▶ _WHAT IS NEEDED_
All lines from the one that contains "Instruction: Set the" through the final line of the entries must be repeated exactly. No other lines belong in the output.

Stored dataset items:
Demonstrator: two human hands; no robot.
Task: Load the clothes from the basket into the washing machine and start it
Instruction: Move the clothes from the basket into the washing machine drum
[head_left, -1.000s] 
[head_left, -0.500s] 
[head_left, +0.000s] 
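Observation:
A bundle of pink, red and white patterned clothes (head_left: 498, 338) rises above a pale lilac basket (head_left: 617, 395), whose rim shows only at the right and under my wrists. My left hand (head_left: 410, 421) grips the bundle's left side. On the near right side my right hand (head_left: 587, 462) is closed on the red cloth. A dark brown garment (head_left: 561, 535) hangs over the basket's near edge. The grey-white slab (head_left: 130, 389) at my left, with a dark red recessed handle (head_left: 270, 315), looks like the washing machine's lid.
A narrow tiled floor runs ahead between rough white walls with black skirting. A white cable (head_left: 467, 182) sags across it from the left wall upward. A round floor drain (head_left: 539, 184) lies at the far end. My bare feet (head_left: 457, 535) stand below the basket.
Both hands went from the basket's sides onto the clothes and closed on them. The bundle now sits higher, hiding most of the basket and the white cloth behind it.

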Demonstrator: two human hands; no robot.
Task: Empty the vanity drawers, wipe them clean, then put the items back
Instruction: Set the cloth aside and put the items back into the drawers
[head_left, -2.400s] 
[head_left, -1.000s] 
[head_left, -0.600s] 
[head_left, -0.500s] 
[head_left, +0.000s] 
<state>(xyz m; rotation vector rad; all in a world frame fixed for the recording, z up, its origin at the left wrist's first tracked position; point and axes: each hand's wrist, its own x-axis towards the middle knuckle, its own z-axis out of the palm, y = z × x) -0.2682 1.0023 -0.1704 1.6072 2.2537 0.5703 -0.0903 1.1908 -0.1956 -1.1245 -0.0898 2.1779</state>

▶ _SOLVED PROBLEM_
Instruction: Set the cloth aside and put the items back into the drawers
[head_left, -2.400s] 
[head_left, -1.000s] 
[head_left, -0.600s] 
[head_left, -0.500s] 
[head_left, +0.000s] 
<state>(xyz m; rotation vector rad; all in a world frame fixed for the recording, z up, its origin at the left wrist's first tracked position; point and axes: each hand's wrist, its own x-axis towards the middle knuckle, its own z-axis out of the palm, y = z × x) -0.2682 1.0023 -0.1704 1.6072 2.2537 0.5703 -0.0903 1.1908 -0.1956 -1.1245 -0.0898 2.1779</state>

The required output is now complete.